Any educator recommending a banned book to a student may be subject to a felony conviction. Many Florida teachers have placed their personal classroom libraries off-limits to students for fear of reprisals.
Dunn’s academic bona fides are unassailable. “I’ve been teaching since before DeSantis was born,” he says. In addition to his university career, Dunn was principal for over a decade of an experimental high school in Miami for at-risk students that was successful in graduating previously unmotivated students. The school now bears his name.

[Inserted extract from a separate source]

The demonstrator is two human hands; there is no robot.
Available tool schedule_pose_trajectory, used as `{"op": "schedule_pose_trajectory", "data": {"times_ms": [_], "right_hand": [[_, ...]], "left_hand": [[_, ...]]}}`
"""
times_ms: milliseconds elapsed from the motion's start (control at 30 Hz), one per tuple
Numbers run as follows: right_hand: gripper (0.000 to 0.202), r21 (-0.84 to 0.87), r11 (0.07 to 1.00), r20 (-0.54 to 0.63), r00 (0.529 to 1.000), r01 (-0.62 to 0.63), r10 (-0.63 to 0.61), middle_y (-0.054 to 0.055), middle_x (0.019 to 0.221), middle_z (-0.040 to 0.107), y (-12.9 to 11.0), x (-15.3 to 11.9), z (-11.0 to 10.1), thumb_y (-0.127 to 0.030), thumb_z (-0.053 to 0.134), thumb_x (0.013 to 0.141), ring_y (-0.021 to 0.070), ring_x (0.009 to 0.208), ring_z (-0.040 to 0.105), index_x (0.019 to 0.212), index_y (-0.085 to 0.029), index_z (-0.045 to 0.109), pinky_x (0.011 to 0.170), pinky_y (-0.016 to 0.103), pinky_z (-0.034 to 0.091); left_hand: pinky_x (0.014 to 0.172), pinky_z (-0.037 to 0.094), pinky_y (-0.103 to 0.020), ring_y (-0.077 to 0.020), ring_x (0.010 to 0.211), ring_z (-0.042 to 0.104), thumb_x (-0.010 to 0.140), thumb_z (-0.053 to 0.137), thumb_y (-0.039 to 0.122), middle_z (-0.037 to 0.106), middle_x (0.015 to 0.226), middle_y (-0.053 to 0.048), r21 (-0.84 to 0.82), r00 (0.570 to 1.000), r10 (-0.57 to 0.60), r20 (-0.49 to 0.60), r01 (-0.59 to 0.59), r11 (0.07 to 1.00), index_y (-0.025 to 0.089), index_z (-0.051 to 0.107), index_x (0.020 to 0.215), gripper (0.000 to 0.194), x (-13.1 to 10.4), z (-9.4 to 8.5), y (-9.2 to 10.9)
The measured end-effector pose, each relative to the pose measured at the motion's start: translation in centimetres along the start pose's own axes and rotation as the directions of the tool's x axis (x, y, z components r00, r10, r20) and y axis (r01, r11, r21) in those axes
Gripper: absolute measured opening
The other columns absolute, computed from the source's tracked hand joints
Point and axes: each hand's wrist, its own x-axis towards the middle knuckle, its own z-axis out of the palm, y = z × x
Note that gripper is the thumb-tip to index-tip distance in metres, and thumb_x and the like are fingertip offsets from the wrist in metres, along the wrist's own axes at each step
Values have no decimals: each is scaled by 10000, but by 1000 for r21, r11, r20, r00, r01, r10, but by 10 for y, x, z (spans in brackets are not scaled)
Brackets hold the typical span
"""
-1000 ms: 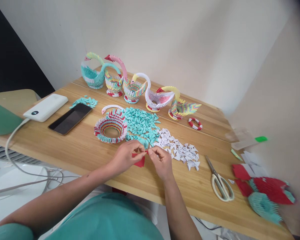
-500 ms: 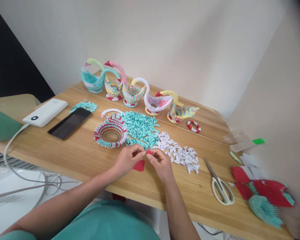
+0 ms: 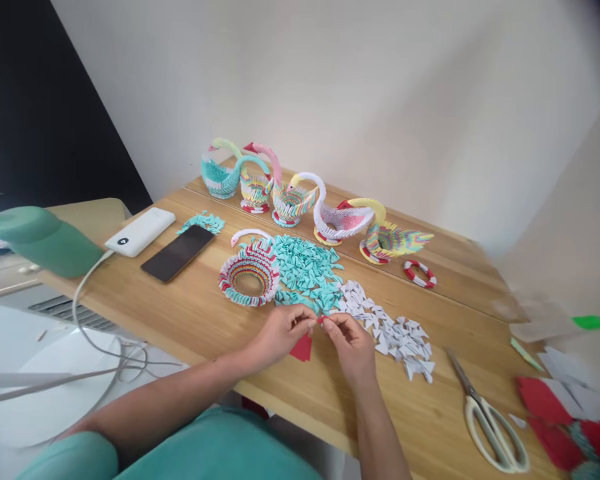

He is also the author of the definitive book on Miami’s Black history, Black Miami in the Twentieth Century. A more recent book, A History of Florida: Through Black Eyes, chronicles Dunn’s years of research documenting atrocities committed against Black individuals, as well as entire communities.
In reaction to the anti-woke law, DeSantis’ relentless critique of the teaching of Black history, and the governor’s clash with the national College Board over its Advanced Placement test on Black history, Dunn organized “Teach the Truth” bus tours, which take students, their parents, and educators to sites of historic racial violence.
He began challenging DeSantis on social media, posting photos of slaves with backs scarred from whippings and instances of outright discrimination and racial violence, asking DeSantis’ “permission” to include that in classroom instruction.
At the beginning of his crusade, Marvin Dunn declared on MSNBC that if there was a “woke” mob in Florida, then “I aspire to lead it.” Reclaiming the word “Woke” as a good thing — an awareness of prevailing injustice faced by people of color — is one of Dunn’s objectives.
Gov. DeSantis has proclaimed that “Florida is the place where woke goes to die.” Dunn contradicts that notion. “Florida is a place where woke is being reborn. We’ve been asleep, and now it’s time for us to wake up.”
At the time of this writing, Dunn was making a formal offer to teach a Black history course at New College, whose liberal president and board were recently replaced in an academic coup d’état instigated by DeSantis.
“I am offering to teach free of charge a Black history course that will be respectful of everyone’s history,” says Dunn. His offer is more than merely tactical. He is in the process of lining up prestigious scholars as guest lecturers and is excited by the support he is getting.
“I’m hoping he [President Richard Corcoran] will say ‘yes.’” Whether Corcoran accepts the offer or not, Dunn is determined to keep woke alive and growing in the state that has become the focal point of where American democracy is headed.
— Hersh lives in DeLand. A videotaped oral history of Marvin Dunn recorded last year is available online via the West Volusia Historical Society’s YouTube page.